To some extent, Google has already started down this path, with tools like “featured snippets” and “knowledge panels” used to directly answer queries. But AI has the potential to accelerate this process. Last year, for example, the company showed off an experimental AI model that answered questions about Pluto from the perspective of the former planet itself, and this year, the slow trickle of AI-powered, conversational features continues.
Despite speculation about a sea change to search, Google is stressing that whatever changes happen will happen slowly. When I asked Zoubin Ghahramani, vice president of research at Google AI, how AI will transform Google Search, his answer is something of an anticlimax.
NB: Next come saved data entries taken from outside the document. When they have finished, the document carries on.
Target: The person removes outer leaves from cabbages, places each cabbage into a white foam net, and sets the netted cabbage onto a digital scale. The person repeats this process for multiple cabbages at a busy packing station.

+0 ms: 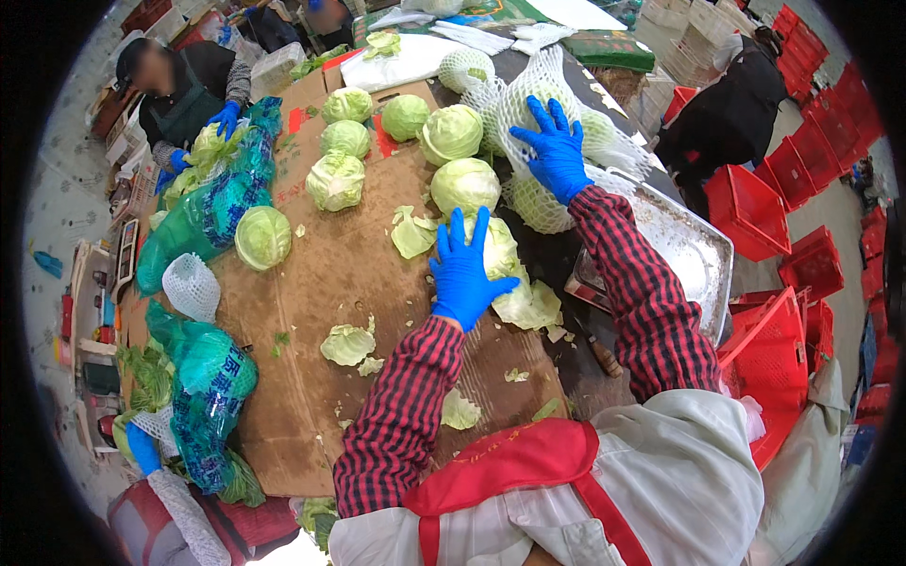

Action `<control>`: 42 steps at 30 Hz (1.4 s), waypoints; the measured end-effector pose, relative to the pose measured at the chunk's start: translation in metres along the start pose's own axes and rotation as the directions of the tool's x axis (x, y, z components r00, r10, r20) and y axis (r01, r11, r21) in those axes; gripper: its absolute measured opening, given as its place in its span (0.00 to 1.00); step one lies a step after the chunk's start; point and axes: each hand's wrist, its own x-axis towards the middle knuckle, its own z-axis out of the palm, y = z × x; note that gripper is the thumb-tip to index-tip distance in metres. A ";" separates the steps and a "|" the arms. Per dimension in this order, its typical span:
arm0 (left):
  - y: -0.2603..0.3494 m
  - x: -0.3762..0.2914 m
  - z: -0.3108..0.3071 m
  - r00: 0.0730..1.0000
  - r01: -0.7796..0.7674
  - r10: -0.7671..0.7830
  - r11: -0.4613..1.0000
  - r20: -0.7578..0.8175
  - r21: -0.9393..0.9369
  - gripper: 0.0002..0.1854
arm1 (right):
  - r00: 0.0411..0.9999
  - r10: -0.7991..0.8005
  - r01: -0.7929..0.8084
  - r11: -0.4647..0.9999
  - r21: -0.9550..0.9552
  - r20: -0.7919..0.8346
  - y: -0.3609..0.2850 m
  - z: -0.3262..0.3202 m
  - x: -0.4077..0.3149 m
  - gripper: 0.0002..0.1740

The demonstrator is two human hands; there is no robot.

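Observation:
My left hand [463, 276], in a blue glove, is spread with its fingertips at the lower edge of a bare cabbage [465, 182]. Partly hidden beside its thumb is another cabbage [501, 247], with loose outer leaves [534, 305] below it. My right hand [555, 156], also gloved, lies with fingers apart over cabbages in white foam netting [524, 117]. Below its wrist sits another netted cabbage [539, 205]. Several bare cabbages, among them one at the upper middle [451, 134], stand on the cardboard [311, 396].
A wood-handled tool [604, 356] lies right of the cardboard, below a metal tray [697, 262]. Green mesh bags [212, 382] line the left edge. Two co-workers' gloved hands handle vegetables there. Red crates [747, 212] stand at right, near another person [729, 113].

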 end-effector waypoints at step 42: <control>-0.098 0.001 0.067 0.722 0.411 -0.644 0.107 0.252 -0.905 0.34 | 0.952 0.171 -0.305 0.612 0.729 0.255 0.248 0.095 0.086 0.38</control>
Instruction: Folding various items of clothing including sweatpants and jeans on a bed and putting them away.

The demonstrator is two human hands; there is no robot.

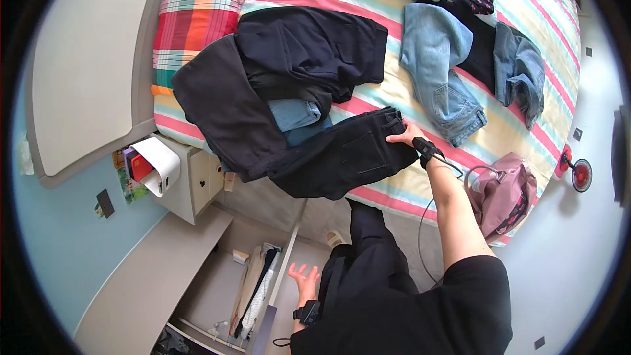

“I think it’s going to be gradual,” says Ghahramani. “That maybe sounds like a lame answer, but I think it just matches reality.” He acknowledges that already “there are things you can put into the Google box, and you’ll just get an answer back. And over time, you basically get more and more of those things.” But he is careful to also say that the search box “shouldn’t be the end, it should be just the beginning of the search journey for people.”
For now, Ghahramani says Google is focusing on a handful of key criteria to evaluate its AI products, namely quality, safety, and groundedness. “Quality” refers to how on-topic the response is; “safety” refers to the potential for the model to say harmful or toxic things; while “groundedness” is whether or not the system is making up information.
These are essentially unsolved problems, though, and until AI systems are more tractable, Ghahramani says Google will be cautious about applying this technology. He stresses that “there’s a big gap between what we can build as a research prototype [and] then what can actually be deployed as a product.”
It’s a differentiation that should be taken with some skepticism. Just last month, for example, Google’s latest AI-powered “assistive writing” feature rolled out to users who immediately found problems. But it’s clear that Google badly wants this technology to work and, for now, is dedicated to working out its problems — one test app at a time.